Ebola: The next big frontier for protease inhibitor therapies?
While I was on vacation this summer, the news was full of stories about the Ebola Virus outbreak in Africa and the health workers who had contracted the virus through working with the infected population there. Then on the heels of all of this, comes a very timely paper High Content Image-Based Screening of a Protease Inhibitor Library Reveals Compounds Broadly Active against Rift Valley Fever Virus and Other Highly Pathogenic RNA Viruses in the journal PLOS Neglected Tropical Diseases. While the primary pathogen tested in the article is the Rift Valley Fever Virus, the library of protease inhibitors was also screened for efficacy against Ebola Virus and a range of other related RNA viruses, and shown to have activity against those pathogens as well.
Given the incredible successes we have seen with the use of protease inhibitors in other virally induced diseases like HIV/AIDS, it is tempting to wonder whether there might be a similarly promisng new medical frontier for protease inhibitors in the treatment of these extremely dangerous viral hemorrhagic fevers.
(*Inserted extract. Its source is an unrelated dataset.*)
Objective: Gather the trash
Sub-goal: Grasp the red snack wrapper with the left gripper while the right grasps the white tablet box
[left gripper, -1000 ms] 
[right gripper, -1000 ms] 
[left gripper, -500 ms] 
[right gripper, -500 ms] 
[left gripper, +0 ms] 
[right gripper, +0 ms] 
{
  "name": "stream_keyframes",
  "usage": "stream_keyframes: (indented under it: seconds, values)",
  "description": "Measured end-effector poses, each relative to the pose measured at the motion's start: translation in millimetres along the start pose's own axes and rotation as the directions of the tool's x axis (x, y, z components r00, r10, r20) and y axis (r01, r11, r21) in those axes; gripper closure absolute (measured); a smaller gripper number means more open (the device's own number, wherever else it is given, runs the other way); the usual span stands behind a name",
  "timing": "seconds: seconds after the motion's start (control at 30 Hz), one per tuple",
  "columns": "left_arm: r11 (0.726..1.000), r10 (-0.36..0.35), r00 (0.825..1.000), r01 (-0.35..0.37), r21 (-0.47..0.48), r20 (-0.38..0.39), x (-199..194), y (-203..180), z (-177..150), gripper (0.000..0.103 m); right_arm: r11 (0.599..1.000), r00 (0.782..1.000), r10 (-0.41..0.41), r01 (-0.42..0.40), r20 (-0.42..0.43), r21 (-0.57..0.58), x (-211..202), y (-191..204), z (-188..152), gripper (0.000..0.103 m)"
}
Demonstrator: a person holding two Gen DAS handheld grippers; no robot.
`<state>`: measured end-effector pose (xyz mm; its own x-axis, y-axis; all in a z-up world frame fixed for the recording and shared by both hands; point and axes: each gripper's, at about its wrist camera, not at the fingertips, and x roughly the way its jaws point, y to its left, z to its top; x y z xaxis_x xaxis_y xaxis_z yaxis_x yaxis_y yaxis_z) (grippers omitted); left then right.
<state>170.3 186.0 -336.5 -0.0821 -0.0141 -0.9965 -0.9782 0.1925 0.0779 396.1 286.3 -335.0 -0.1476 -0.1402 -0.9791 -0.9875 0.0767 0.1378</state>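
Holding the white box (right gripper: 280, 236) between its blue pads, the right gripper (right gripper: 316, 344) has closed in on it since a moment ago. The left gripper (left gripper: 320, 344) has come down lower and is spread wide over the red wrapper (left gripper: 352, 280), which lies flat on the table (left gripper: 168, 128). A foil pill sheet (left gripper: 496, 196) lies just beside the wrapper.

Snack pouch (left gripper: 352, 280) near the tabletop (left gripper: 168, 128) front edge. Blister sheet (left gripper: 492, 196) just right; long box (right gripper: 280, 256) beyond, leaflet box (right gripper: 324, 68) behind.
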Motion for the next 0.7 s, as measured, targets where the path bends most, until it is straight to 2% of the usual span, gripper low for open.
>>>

Interestingly, most of the compound screening for these kinds of antiviral therapies in the last couple of years, has been focused upon signaling molecules like kinases, phosphatases and G-Protein Coupled Receptors (GPCRs). The use of protease inhibitors as antiviral compounds therefore, represents something of a departure from the mainstream in this research field. The authors of the current study however, felt that the success of protease inhibitors in the treatment of other diseases, were grounds to merit a study of their efficacy against RNA viruses.
When I think about all of the people who are still alive today thanks to the use of protease inhibitors to control their HIV/AIDS, the early signs of a similarly efficacious class of compounds for treating hemorrhagic fevers, described in this new research article, definitely give one hope for the prospect of a future in which there are successful therapies to treat deadly (and really scary) diseases like Ebola.